### Exercise goal
Return the following data exactly, with all pictures left out.

### Information supplied
^^^^^^^^^^^^^^^^

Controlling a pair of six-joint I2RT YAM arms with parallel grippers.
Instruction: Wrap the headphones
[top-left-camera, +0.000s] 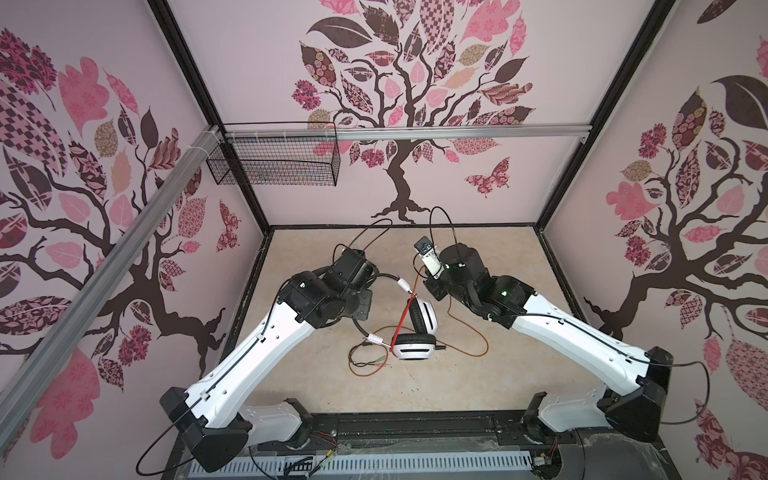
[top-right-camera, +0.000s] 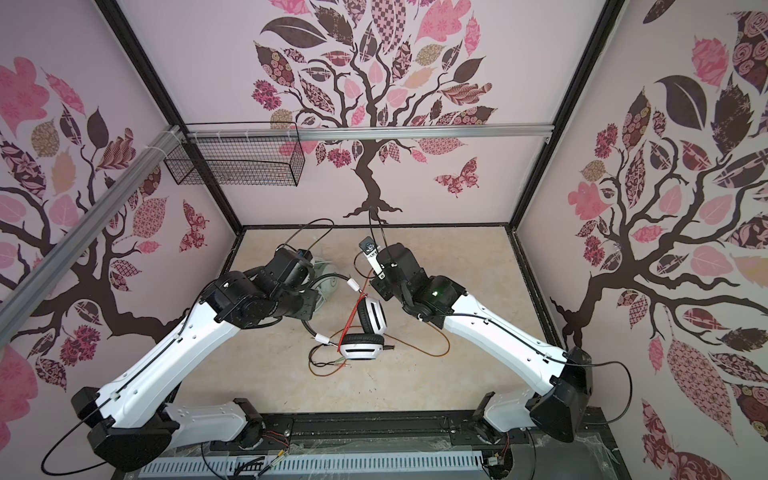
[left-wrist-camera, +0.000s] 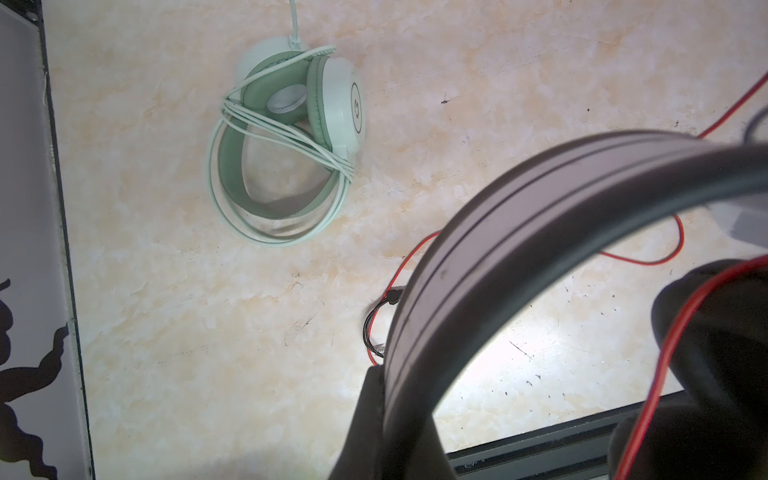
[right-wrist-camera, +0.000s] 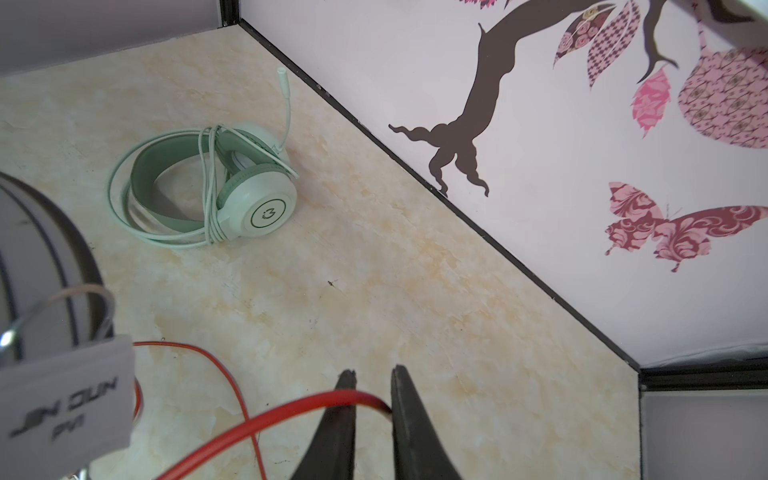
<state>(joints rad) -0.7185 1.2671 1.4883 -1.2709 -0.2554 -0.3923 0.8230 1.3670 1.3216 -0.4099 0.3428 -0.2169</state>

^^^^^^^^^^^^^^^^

### Answer to this problem
Controlling a pair of six-joint I2RT YAM arms with parallel grippers.
Instruction: Wrap the headphones
[top-left-camera, +0.000s] 
[top-right-camera, +0.000s] 
[left-wrist-camera, +0.000s] 
[right-wrist-camera, +0.000s] 
<state>(joints rad) -0.7185 1.2671 1.4883 -1.2709 -0.2554 -0.3923 0.8230 1.3670 1.3216 -0.4099 0.3428 -0.2169</state>

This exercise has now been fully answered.